> GOAL OF THE EXERCISE
Print every entry exactly as written.
- Opening Delimiter -
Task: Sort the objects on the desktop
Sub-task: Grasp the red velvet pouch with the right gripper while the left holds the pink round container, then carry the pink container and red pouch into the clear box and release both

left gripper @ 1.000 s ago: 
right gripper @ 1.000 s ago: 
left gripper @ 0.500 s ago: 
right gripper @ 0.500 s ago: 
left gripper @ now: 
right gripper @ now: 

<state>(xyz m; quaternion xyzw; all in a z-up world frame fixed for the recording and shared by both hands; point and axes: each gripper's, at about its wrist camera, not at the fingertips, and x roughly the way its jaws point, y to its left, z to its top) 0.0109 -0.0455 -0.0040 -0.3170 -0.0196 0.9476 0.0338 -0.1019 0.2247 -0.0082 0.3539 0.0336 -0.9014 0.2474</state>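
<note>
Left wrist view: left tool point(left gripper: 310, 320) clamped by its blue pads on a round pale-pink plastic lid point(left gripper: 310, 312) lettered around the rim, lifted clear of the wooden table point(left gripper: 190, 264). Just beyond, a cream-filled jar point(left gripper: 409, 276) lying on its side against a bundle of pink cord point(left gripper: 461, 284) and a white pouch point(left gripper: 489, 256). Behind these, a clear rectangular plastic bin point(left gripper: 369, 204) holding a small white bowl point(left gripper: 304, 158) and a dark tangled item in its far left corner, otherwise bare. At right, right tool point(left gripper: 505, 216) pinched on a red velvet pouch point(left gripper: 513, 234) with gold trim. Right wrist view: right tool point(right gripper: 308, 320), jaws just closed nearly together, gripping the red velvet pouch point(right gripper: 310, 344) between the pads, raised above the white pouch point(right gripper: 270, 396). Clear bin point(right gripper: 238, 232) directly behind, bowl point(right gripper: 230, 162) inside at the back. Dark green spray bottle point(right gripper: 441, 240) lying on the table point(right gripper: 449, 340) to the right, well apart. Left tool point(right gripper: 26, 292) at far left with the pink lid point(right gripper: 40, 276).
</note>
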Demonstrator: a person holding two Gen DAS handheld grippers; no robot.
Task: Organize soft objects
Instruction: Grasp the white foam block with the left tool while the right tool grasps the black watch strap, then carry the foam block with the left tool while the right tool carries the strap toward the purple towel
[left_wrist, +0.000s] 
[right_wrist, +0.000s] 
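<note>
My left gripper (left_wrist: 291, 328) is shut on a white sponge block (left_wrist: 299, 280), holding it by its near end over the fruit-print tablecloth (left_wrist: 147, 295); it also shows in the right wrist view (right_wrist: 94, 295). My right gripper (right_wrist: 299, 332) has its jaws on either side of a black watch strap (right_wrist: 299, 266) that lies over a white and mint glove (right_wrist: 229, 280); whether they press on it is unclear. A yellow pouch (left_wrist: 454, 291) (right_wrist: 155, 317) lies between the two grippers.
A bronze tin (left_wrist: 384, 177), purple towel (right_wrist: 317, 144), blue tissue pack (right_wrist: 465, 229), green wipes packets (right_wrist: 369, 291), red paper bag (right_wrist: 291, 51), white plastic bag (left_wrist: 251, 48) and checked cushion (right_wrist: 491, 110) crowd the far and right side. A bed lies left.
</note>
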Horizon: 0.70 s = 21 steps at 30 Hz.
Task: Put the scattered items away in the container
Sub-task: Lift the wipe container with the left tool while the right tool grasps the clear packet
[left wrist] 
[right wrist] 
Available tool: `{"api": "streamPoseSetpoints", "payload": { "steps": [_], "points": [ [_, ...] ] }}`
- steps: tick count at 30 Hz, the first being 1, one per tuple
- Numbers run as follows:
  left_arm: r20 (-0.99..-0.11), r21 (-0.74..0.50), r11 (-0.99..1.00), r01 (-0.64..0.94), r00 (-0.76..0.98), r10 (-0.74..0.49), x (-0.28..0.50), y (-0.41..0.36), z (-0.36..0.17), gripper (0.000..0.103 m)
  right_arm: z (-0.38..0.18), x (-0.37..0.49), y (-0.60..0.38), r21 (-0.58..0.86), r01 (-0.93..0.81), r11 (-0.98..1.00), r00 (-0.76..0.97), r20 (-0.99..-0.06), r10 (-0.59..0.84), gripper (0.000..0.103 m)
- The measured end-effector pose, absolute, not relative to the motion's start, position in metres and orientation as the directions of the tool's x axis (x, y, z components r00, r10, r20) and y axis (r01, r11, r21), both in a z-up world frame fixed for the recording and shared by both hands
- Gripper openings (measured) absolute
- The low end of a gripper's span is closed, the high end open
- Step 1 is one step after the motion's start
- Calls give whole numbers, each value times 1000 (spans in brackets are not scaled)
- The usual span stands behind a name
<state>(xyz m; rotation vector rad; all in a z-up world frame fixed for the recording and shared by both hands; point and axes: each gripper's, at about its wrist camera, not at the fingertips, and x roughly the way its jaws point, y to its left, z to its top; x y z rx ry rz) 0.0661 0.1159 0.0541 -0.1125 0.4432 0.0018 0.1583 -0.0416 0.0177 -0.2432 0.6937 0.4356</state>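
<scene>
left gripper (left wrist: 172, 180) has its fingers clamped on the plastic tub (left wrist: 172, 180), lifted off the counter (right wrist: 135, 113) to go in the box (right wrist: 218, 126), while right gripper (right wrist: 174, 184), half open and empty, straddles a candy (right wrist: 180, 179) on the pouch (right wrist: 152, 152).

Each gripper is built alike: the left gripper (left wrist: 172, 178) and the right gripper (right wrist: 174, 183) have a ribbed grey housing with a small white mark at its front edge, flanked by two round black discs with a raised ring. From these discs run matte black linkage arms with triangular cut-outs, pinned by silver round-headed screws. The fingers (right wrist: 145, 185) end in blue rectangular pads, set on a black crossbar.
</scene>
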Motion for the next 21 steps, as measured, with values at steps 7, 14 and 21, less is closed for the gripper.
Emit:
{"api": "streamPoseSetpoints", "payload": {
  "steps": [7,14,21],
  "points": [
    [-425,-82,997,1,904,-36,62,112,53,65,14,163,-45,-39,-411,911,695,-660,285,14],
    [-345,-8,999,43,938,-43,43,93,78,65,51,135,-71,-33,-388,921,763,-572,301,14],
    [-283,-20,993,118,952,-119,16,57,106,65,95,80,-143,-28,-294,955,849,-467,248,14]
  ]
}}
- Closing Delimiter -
> REPLY TO THE EXERCISE
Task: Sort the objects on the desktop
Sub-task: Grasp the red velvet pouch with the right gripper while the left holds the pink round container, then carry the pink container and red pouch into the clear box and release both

left gripper @ 1.000 s ago: 
right gripper @ 1.000 s ago: 
left gripper @ 0.500 s ago: 
right gripper @ 0.500 s ago: 
left gripper @ now: 
right gripper @ now: 

<state>(xyz m; quaternion xyzw; all in a z-up world frame fixed for the recording and shared by both hands; point and axes: each gripper's, at about its wrist camera, not at the fingertips, and x roughly the way its jaws point, y to its left, z to its top) 0.0109 -0.0455 -0.0040 -0.3170 -0.0196 0.9476 0.0338 -0.1019 0.2247 -0.0082 0.3539 0.0336 -0.9014 0.2474</state>
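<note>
Left wrist view: left tool point(left gripper: 310, 320) clamped by its blue pads on a round pale-pink plastic lid point(left gripper: 310, 312) lettered around the rim, lifted clear of the wooden table point(left gripper: 190, 264). Just beyond, a cream-filled jar point(left gripper: 409, 276) lying on its side against a bundle of pink cord point(left gripper: 461, 284) and a white pouch point(left gripper: 489, 256). Behind these, a clear rectangular plastic bin point(left gripper: 369, 204) holding a small white bowl point(left gripper: 304, 158) and a dark tangled item in its far left corner, otherwise bare. At right, right tool point(left gripper: 505, 216) pinched on a red velvet pouch point(left gripper: 513, 234) with gold trim. Right wrist view: right tool point(right gripper: 308, 320), jaws just closed nearly together, gripping the red velvet pouch point(right gripper: 310, 344) between the pads, raised above the white pouch point(right gripper: 270, 396). Clear bin point(right gripper: 238, 232) directly behind, bowl point(right gripper: 230, 162) inside at the back. Dark green spray bottle point(right gripper: 441, 240) lying on the table point(right gripper: 449, 340) to the right, well apart. Left tool point(right gripper: 26, 292) at far left with the pink lid point(right gripper: 40, 276).
</note>
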Demonstrator: a person holding two Gen DAS handheld grippers; no robot.
Task: Organize soft objects
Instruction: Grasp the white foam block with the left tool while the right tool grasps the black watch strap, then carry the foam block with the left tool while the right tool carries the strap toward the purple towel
[left_wrist, +0.000s] 
[right_wrist, +0.000s] 
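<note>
My left gripper (left_wrist: 291, 328) is shut on a white sponge block (left_wrist: 299, 280), holding it by its near end over the fruit-print tablecloth (left_wrist: 147, 295); it also shows in the right wrist view (right_wrist: 94, 295). My right gripper (right_wrist: 299, 332) has its jaws on either side of a black watch strap (right_wrist: 299, 266) that lies over a white and mint glove (right_wrist: 229, 280); whether they press on it is unclear. A yellow pouch (left_wrist: 454, 291) (right_wrist: 155, 317) lies between the two grippers.
A bronze tin (left_wrist: 384, 177), purple towel (right_wrist: 317, 144), blue tissue pack (right_wrist: 465, 229), green wipes packets (right_wrist: 369, 291), red paper bag (right_wrist: 291, 51), white plastic bag (left_wrist: 251, 48) and checked cushion (right_wrist: 491, 110) crowd the far and right side. A bed lies left.
</note>
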Horizon: 0.70 s = 21 steps at 30 Hz.
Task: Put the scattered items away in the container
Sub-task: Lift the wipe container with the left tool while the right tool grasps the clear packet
[left wrist] 
[right wrist] 
Available tool: `{"api": "streamPoseSetpoints", "payload": { "steps": [_], "points": [ [_, ...] ] }}`
- steps: tick count at 30 Hz, the first being 1, one per tuple
- Numbers run as follows:
  left_arm: r20 (-0.99..-0.11), r21 (-0.74..0.50), r11 (-0.99..1.00), r01 (-0.64..0.94), r00 (-0.76..0.98), r10 (-0.74..0.49), x (-0.28..0.50), y (-0.41..0.36), z (-0.36..0.17), gripper (0.000..0.103 m)
  right_arm: z (-0.38..0.18), x (-0.37..0.49), y (-0.60..0.38), r21 (-0.58..0.86), r01 (-0.93..0.81), r11 (-0.98..1.00), r00 (-0.76..0.97), r20 (-0.99..-0.06), r10 (-0.59..0.84), gripper (0.000..0.103 m)
- The measured end-effector pose, absolute, not relative to the motion's start, position in metres and orientation as the directions of the tool's x axis (x, y, z components r00, r10, r20) and y axis (r01, r11, r21), both in a z-up world frame fixed for the recording and shared by both hands
- Gripper openings (measured) absolute
- The low end of a gripper's span is closed, the high end open
- Step 1 is one step after the motion's start
- Calls give whole numbers, each value times 1000 (spans in brackets are not scaled)
- The usual span stands behind a name
<state>(xyz m; rotation vector rad; all in a z-up world frame fixed for the recording and shared by both hands; point and axes: each gripper's, at about its wrist camera, not at the fingertips, and x roughly the way its jaws point, y to its left, z to its top; x y z rx ry rz) 0.0661 0.1159 0.0541 -0.1125 0.4432 0.0018 0.1583 -0.0416 0.0177 -0.2432 0.6937 0.4356</state>
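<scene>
left gripper (left wrist: 172, 180) has its fingers clamped on the plastic tub (left wrist: 172, 180), lifted off the counter (right wrist: 135, 113) to go in the box (right wrist: 218, 126), while right gripper (right wrist: 174, 184), half open and empty, straddles a candy (right wrist: 180, 179) on the pouch (right wrist: 152, 152).

Each gripper is built alike: the left gripper (left wrist: 172, 178) and the right gripper (right wrist: 174, 183) have a ribbed grey housing with a small white mark at its front edge, flanked by two round black discs with a raised ring. From these discs run matte black linkage arms with triangular cut-outs, pinned by silver round-headed screws. The fingers (right wrist: 145, 185) end in blue rectangular pads, set on a black crossbar.
</scene>
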Motion for the next 21 steps, as measured, with values at steps 7, 14 and 21, less is closed for the gripper.
Emit:
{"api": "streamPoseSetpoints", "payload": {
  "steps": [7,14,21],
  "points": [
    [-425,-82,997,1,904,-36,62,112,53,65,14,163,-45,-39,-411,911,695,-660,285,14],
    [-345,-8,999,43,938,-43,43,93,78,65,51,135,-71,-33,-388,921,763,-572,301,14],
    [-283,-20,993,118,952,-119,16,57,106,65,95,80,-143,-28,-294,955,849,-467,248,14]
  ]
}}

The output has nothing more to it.